Figure 2: Mean (SD) change from baseline in mean daily number of hot flushes for Vivelle 0.0375 mg versus Placebo in a 12 week trial.
The 0.0375 mg dose was superior to placebo in reducing both the frequency and severity of vasomotor symptoms at Weeks 4, 8 and 12 of treatment.
There have been no bone efficacy and safety trials conducted with estradiol transdermal system. In a pharmacokinetic study, estradiol transdermal system was shown to be bioequivalent to Vivelle.

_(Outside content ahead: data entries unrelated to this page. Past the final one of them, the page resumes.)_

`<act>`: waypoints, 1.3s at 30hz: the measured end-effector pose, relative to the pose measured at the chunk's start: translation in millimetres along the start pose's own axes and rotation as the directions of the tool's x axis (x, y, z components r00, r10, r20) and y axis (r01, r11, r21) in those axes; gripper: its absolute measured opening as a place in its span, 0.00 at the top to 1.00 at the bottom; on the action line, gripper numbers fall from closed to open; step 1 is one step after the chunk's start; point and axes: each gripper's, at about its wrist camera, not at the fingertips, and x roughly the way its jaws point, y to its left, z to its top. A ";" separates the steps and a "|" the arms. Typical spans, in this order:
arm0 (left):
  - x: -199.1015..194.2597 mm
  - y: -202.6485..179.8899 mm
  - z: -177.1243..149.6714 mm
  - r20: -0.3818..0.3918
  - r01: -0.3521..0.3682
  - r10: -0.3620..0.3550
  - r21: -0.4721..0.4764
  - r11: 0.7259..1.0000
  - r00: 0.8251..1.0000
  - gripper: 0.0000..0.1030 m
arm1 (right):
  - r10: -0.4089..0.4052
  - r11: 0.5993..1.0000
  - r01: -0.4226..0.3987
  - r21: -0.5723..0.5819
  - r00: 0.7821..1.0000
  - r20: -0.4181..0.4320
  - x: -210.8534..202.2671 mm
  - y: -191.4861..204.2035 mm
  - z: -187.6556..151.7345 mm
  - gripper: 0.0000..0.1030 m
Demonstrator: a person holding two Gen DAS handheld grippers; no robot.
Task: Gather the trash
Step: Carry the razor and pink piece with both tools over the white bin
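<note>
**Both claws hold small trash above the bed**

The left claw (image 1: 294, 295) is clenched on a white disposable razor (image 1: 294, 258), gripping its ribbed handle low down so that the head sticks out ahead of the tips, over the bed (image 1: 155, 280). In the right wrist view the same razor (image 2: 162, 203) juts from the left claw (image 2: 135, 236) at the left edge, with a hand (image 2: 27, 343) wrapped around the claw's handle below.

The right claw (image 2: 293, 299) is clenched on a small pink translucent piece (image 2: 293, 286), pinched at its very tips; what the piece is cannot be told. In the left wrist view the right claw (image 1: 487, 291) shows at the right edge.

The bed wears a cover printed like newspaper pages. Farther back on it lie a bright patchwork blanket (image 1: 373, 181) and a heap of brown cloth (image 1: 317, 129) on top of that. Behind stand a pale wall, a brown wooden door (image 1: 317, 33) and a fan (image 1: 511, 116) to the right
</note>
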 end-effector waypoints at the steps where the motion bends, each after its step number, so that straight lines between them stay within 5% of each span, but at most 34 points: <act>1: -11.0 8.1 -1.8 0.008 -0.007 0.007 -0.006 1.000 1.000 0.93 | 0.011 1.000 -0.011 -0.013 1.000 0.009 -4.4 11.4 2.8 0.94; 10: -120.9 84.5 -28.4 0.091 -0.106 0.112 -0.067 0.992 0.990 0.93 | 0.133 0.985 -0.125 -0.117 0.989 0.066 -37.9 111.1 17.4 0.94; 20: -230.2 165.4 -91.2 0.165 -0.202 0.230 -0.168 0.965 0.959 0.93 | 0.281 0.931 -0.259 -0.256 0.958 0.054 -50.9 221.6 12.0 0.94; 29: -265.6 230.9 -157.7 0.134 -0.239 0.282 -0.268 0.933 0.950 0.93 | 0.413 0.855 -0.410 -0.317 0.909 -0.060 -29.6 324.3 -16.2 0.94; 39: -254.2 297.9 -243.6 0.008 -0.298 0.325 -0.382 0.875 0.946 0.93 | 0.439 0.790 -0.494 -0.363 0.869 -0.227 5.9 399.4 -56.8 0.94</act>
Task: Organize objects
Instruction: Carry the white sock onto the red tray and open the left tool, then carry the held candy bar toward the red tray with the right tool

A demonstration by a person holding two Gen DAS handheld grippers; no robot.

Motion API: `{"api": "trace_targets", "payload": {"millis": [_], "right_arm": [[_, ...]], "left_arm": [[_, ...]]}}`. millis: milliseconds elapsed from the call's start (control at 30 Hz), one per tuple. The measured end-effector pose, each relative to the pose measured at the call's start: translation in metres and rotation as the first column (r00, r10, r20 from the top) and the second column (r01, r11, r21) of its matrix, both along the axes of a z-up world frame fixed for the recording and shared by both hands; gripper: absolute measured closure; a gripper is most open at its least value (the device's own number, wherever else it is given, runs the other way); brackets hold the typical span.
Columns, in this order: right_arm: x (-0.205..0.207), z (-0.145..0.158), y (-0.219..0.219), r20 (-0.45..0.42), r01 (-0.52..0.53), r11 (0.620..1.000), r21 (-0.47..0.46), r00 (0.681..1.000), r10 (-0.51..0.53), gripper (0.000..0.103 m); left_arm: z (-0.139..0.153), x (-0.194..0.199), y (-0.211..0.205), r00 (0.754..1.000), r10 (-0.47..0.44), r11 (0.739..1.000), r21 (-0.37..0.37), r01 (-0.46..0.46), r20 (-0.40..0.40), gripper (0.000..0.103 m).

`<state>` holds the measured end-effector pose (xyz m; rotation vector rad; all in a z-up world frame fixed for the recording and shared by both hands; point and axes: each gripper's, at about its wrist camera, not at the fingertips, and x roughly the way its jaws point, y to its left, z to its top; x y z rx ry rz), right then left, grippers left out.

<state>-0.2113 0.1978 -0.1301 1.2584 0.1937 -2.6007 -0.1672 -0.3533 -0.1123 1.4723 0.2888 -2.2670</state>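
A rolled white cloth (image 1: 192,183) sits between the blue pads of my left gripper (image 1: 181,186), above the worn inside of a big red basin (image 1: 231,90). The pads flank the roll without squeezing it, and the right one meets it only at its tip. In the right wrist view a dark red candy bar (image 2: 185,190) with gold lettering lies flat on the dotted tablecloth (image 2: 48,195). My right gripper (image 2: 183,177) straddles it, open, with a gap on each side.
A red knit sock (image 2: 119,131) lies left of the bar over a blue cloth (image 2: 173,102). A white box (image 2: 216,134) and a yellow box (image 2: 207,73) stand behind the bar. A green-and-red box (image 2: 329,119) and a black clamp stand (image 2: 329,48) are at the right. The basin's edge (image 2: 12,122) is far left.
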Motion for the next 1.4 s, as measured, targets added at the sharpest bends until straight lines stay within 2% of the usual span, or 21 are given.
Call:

Efficacy and safety of Vivelle in the prevention of postmenopausal osteoporosis have been studied in a 2-year double-blind, randomized, placebo-controlled, parallel group study. A total of 261 hysterectomized (161) and non-hysterectomized (100), surgically or naturally menopausal women (within 5 years of menopause), with no evidence of osteoporosis (lumbar spine bone mineral density within 2 standard deviations of average peak bone mass, i.e., ≥0.0827 g/cm2) were enrolled in this study; 194 women were randomized to one of the four doses of Vivelle (0.1, 0.05, 0.0375, or 0.025 mg/day) and 67 women to placebo. Over 2 years, study systems were applied to the buttock or the abdomen twice a week. Non-hysterectomized women received oral medroxyprogesterone acetate (2.5 mg/day) throughout the study.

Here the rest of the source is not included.